> _TASK ITEM_
Look below for the lines from the one with "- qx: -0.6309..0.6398" to the one with "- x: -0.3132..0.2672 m", and copy exactly those lines, both ends included.

> _RECORDS FOR THE EXERCISE_
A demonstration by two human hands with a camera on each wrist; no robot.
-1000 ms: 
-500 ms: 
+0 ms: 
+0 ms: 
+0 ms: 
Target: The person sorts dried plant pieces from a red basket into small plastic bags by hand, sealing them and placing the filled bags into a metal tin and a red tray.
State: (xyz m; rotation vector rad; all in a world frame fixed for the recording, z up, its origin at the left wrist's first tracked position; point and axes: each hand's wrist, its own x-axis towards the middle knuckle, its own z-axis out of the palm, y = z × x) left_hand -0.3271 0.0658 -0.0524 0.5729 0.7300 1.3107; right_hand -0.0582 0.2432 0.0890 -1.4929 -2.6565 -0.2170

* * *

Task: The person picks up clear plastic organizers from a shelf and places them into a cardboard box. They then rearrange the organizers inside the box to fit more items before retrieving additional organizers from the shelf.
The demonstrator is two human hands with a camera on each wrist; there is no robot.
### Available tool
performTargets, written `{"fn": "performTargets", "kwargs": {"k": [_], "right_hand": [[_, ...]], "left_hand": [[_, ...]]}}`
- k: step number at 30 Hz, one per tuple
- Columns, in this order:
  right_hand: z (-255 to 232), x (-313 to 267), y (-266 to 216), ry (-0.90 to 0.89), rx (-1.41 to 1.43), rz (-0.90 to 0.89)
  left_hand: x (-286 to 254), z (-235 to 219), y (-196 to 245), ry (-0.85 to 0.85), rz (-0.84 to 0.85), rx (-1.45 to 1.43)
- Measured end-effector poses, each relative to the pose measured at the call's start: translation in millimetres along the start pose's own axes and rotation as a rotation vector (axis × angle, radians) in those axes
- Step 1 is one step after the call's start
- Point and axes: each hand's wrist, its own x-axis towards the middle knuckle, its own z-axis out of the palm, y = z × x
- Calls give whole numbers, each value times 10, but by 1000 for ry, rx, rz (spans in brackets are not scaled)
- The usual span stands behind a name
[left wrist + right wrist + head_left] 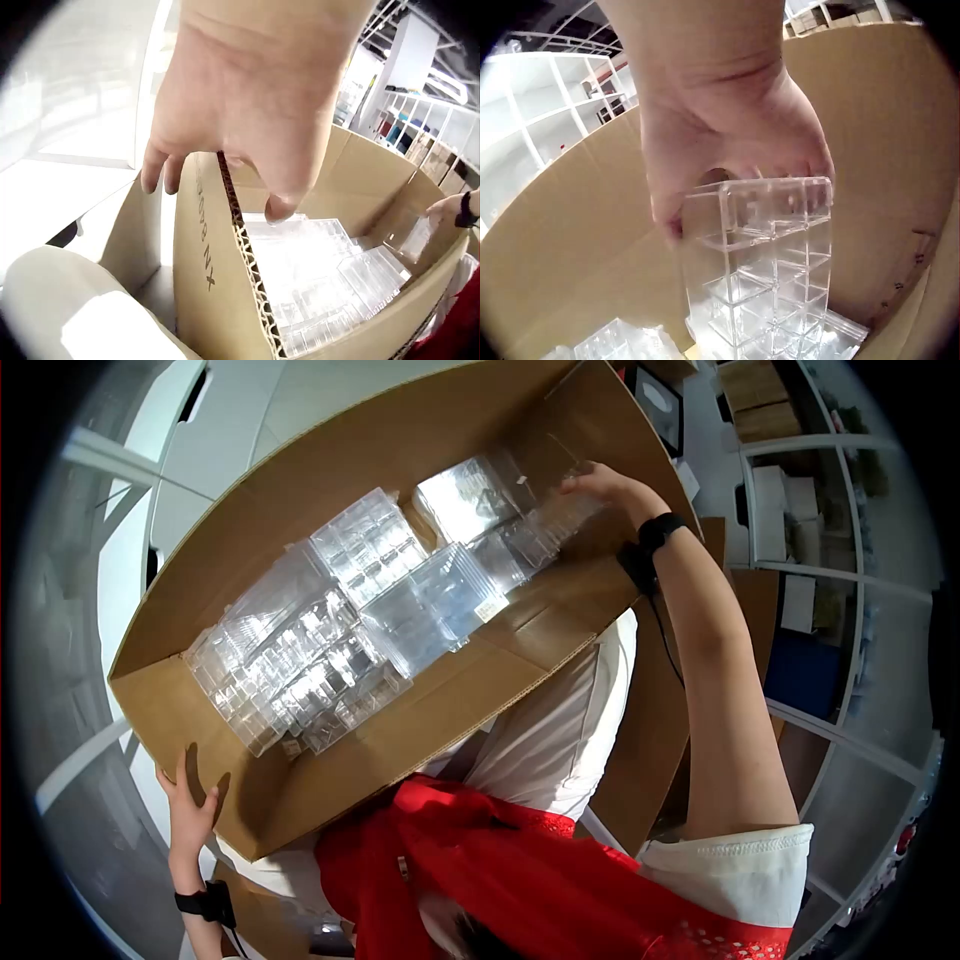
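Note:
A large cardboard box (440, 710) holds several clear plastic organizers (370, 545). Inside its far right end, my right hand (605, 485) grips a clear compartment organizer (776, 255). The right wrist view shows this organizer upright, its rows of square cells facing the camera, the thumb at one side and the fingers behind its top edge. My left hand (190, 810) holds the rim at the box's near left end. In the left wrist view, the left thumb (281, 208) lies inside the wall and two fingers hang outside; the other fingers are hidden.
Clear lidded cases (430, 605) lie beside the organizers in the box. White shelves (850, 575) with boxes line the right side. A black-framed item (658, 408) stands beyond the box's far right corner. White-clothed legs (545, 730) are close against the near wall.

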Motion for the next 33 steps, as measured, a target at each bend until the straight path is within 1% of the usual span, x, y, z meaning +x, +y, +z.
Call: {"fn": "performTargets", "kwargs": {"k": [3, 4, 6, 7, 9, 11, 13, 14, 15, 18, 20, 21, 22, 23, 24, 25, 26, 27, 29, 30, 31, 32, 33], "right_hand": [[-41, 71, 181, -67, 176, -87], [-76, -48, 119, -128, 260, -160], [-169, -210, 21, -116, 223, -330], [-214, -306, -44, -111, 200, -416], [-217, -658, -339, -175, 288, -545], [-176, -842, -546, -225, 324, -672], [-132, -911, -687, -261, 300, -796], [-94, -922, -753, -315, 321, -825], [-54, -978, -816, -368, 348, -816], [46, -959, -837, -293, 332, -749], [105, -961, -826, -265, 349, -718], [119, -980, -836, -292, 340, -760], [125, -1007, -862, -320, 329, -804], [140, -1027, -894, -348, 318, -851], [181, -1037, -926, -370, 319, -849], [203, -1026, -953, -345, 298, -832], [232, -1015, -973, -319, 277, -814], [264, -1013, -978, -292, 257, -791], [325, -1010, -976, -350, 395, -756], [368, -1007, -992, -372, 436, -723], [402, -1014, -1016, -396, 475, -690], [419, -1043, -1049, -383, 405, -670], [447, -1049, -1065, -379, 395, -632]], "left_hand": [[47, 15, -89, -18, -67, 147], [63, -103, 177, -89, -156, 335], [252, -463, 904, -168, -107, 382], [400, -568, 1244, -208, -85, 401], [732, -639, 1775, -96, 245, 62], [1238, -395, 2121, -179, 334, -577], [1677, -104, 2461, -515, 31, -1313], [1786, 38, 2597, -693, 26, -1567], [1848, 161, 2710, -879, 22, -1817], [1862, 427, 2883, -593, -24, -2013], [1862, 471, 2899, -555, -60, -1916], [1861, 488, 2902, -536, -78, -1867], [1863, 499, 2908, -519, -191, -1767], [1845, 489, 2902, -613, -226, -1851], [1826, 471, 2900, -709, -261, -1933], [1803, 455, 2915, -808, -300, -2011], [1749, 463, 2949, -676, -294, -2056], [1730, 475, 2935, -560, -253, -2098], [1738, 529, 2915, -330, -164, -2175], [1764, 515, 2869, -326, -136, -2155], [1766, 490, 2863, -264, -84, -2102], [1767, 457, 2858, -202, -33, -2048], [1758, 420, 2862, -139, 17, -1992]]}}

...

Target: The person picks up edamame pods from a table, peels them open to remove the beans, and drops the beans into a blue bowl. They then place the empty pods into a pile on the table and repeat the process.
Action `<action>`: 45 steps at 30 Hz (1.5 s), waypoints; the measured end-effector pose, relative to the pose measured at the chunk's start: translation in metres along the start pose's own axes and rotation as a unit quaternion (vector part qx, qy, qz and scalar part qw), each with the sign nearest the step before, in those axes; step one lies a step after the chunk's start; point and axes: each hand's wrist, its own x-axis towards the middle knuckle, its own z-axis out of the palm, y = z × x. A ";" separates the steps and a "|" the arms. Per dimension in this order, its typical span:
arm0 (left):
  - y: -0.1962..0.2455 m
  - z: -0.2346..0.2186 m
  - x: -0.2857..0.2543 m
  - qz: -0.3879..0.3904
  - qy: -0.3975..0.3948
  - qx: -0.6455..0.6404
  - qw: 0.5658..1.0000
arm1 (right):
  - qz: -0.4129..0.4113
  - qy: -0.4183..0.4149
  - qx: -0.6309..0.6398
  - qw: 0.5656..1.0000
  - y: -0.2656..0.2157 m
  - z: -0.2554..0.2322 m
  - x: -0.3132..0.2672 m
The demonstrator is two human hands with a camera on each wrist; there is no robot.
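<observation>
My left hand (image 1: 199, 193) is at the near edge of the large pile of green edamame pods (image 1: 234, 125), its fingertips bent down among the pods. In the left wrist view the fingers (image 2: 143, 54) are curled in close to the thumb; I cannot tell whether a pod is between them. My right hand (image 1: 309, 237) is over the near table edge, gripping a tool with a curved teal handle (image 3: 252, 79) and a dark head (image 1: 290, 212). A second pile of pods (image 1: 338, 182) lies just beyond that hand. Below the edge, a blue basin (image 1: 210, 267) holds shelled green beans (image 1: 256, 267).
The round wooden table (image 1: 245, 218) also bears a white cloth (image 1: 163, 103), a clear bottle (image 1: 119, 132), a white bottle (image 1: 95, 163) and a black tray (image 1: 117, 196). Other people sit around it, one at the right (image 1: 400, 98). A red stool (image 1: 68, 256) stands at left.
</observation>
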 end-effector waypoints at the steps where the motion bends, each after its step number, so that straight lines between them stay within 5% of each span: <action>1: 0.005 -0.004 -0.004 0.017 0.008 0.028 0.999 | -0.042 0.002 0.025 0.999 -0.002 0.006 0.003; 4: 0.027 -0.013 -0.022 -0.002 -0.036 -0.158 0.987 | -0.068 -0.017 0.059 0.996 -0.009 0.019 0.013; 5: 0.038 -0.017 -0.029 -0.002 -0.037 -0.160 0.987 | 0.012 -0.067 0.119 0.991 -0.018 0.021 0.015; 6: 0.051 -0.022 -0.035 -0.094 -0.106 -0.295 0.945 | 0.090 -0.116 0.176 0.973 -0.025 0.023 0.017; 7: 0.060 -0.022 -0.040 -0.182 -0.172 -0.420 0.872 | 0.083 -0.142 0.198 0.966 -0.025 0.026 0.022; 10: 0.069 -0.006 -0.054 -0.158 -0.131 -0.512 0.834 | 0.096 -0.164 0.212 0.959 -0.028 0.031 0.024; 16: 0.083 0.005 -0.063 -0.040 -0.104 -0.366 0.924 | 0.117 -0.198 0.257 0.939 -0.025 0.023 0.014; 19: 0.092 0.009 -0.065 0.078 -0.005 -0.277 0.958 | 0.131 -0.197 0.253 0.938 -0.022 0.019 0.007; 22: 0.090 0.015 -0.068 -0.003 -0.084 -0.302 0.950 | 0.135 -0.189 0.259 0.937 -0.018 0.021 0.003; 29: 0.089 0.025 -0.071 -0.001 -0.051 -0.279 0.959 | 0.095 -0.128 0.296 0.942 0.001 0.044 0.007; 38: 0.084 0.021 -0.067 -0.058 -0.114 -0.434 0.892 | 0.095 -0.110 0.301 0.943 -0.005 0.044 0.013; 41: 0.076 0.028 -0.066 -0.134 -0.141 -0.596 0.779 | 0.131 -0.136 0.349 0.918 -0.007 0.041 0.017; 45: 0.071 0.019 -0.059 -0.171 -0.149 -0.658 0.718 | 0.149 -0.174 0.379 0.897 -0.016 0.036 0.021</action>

> _FINISHED EXERCISE_
  - qx: -0.6309..0.6398
  - qw: 0.5656..1.0000
  - y: -0.2656..0.2157 m
  - z: -0.2554..0.2322 m
  - x: -0.3132..0.2672 m

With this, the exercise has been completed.